@mavperikal
|
Görselleri yapay zekaya yaptırdım ve ben Naiads'a düştüm arkadaşlar imdatt
(37) Aqua Erişim Çeşmesi
Canlılar, insanlarını seçer ve bundan önce bol bol gözlemler.
Buradaki hayatım büyük bir koşuşturmadan ibaret değilmiş gibi koşar adımlarla koridordan çıktım. Akademinin büyük köprüsünün önüne gelince elimi geniş kolona koyup biraz soluklandım. Birinin lanet yaşantısına adapte olmak hiç kolay değildi. Profesörün aklı oldukça karışmıştı, ne yaşadıklarını tahmin etmek istemeyen bedenimi biraz daha yürümeye zorladım.
Diğer köşede Scarlett ile Alex'i gördüğüm an öfke yeniden bedenime nüksetti. Bu kadın ne istiyordu ondan? Bir elimle kolyemi tutup olası bir güç topunu etrafa dağıtmamak için sakin adımlarla ona ilerledim. Alex beni gördüğü için şaşırmış görünüyordu.

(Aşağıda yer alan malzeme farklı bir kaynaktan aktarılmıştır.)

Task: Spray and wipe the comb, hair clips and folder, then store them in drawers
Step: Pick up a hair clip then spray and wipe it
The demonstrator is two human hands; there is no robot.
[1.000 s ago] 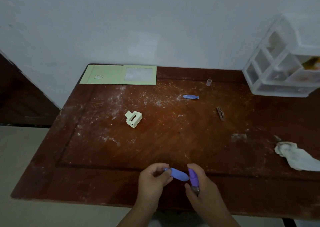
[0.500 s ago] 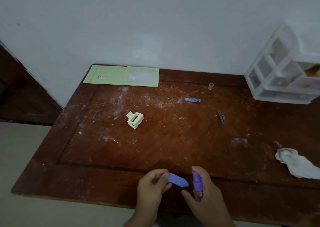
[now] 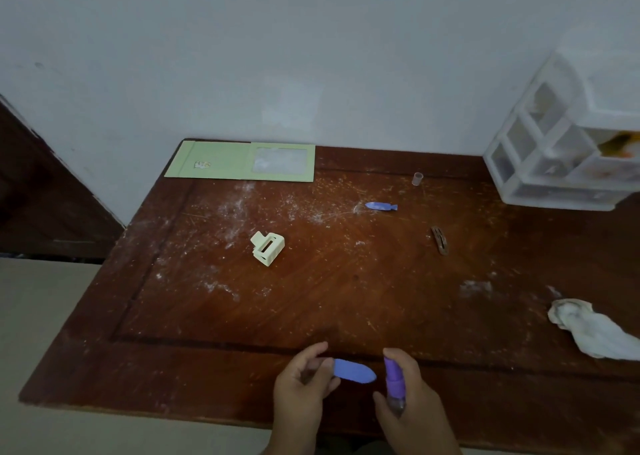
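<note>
Left hand [image 3: 304, 382] pinching blue hair clip [image 3: 354, 374] above near worktop [image 3: 173, 368] edge; right hand [image 3: 412, 402] wrapped round purple spray bottle [image 3: 394, 382]. Risk: wet clip slipping from light fingertip grip, or mist missing.

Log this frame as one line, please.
step: spraying clip | left hand: pinches blue hair clip | right hand: grips purple spray bottle, nozzle toward clip | waiting on table: cream claw clip, cloth
</note>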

"Henüz dersinin bitmemiş olması gerekiyordu hayatım?"
"Senin de burada olmaman gerekiyordu hayatım?"
"Sanırım benim de burada olmamam gerekiyordu," diyen mor saçlı deli kadın ise dudaklarını yalayarak hoşça kal dercesine Alex'in koluna dokundu ve gözümde bir yılan gibi kıvrılarak uzaklaştı.
"Ne konuşuyordunuz?"
"Ben onun alfasıyım,"
"Ve ben de senin karınım!" diyerek yanından geçeceğim sıra kolumu narin bir dokunuşla kavradı. Bu az önce mor saçlı şeytanın dokunduğu koluydu. Diğer elimle kolunu kavrayıp aynı yere dokunduğumda ise ateş gücüm elimle birlikte koluna geçti. Ateş, bir ignisi yakmazdı bunu biliyor ve sadece aptal gövde gösterilerinden birini yapıyordum.

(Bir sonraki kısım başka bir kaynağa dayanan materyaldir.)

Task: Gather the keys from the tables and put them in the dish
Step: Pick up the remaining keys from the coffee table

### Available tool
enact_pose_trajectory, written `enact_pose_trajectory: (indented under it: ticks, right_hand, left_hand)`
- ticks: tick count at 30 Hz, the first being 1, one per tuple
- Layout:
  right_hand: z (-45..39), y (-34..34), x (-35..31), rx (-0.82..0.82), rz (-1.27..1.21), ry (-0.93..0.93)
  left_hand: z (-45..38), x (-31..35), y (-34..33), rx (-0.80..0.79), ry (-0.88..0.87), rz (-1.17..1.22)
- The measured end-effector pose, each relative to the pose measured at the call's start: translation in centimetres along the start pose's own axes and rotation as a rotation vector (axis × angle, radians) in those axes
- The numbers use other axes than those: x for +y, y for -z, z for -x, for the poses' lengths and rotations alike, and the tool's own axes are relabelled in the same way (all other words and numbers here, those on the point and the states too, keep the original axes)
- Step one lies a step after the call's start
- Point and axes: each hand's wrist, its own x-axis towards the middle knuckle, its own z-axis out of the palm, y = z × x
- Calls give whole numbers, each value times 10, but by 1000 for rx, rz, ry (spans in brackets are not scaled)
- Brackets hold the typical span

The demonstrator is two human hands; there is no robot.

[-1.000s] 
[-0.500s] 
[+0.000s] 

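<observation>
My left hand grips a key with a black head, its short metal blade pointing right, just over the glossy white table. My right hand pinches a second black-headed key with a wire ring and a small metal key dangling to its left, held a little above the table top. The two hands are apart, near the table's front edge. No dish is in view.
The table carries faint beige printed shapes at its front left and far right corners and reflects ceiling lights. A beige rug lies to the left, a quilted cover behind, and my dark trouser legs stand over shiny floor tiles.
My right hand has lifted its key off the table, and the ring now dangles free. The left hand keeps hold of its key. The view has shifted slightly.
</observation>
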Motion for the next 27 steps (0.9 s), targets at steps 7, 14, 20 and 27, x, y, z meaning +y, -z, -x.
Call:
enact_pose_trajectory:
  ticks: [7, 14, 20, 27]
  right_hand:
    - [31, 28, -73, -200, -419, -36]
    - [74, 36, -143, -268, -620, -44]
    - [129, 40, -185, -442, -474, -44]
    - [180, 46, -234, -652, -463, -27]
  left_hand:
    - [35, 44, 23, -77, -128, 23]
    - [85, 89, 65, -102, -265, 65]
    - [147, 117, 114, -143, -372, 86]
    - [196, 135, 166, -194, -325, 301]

Hızla oradan ayrılıp kendime güvenli bir köşe bulmaya çalıştım. Aptal, aptal Lily... Ben senin karın değilim diye bas bas bağırdıktan sonra nasıl ben senin karınım dersin? O mor saçlı şeytan ona dokununca öfkelendiğim gerçeği bu hamleme yol açmıştı. Peki Alex'in gözlerinde gördüğüm o parıltı da neydi öyle?

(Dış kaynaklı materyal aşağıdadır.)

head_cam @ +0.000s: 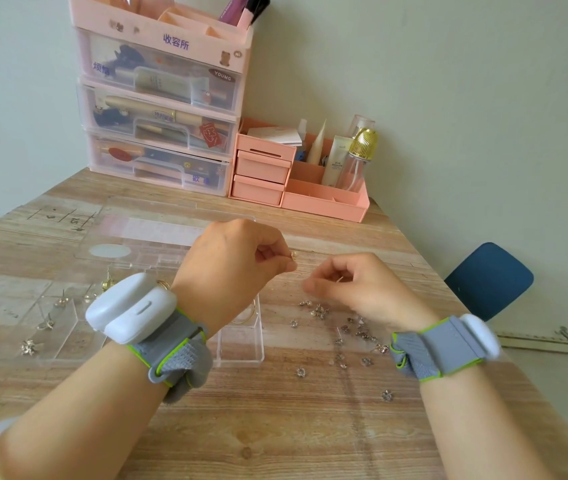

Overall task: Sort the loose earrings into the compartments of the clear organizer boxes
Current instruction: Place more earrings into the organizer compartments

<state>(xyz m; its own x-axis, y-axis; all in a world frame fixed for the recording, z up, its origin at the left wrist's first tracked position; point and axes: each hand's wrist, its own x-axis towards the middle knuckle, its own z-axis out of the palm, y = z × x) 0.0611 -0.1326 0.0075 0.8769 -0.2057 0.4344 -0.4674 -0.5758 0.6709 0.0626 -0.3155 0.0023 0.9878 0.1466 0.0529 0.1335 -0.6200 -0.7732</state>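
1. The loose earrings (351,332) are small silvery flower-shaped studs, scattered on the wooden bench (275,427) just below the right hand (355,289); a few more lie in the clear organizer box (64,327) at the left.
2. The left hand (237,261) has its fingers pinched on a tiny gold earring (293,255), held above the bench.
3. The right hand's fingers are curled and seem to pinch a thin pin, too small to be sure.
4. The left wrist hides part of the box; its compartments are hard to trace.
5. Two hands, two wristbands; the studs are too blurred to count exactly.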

Bir çeşmenin önüne geldiğimi fark ettiğimde, denizkızı heykelinin saçlarından fışkıran su bedeninde süzülerek kuyruğuna dolanıyor ve aşağı damlıyordu. Tüm derdimi unutturacak kadar güzel olan bu heykel sadece bir taştan ibaret değil gibiydi. Serinlemek isteyen bedenimi suyun yüzünde parmaklarımı gezdirerek dindirecektim ki parmağım suyla temas ettiği an suyun içinden bir şelalenin yamacına düşüverdim. Gözlerim şaşkınlıkla açılırken başımdan aşağı akmaya devam eden su beni asla rahatsız etmiyor ya da nefes almamı engellemiyordu aksine tam da istediğim gibi oluyordu, ferahlıyordum. İçimin öfkesini yatıştırıyor ve durumu dinginleştiriyordu.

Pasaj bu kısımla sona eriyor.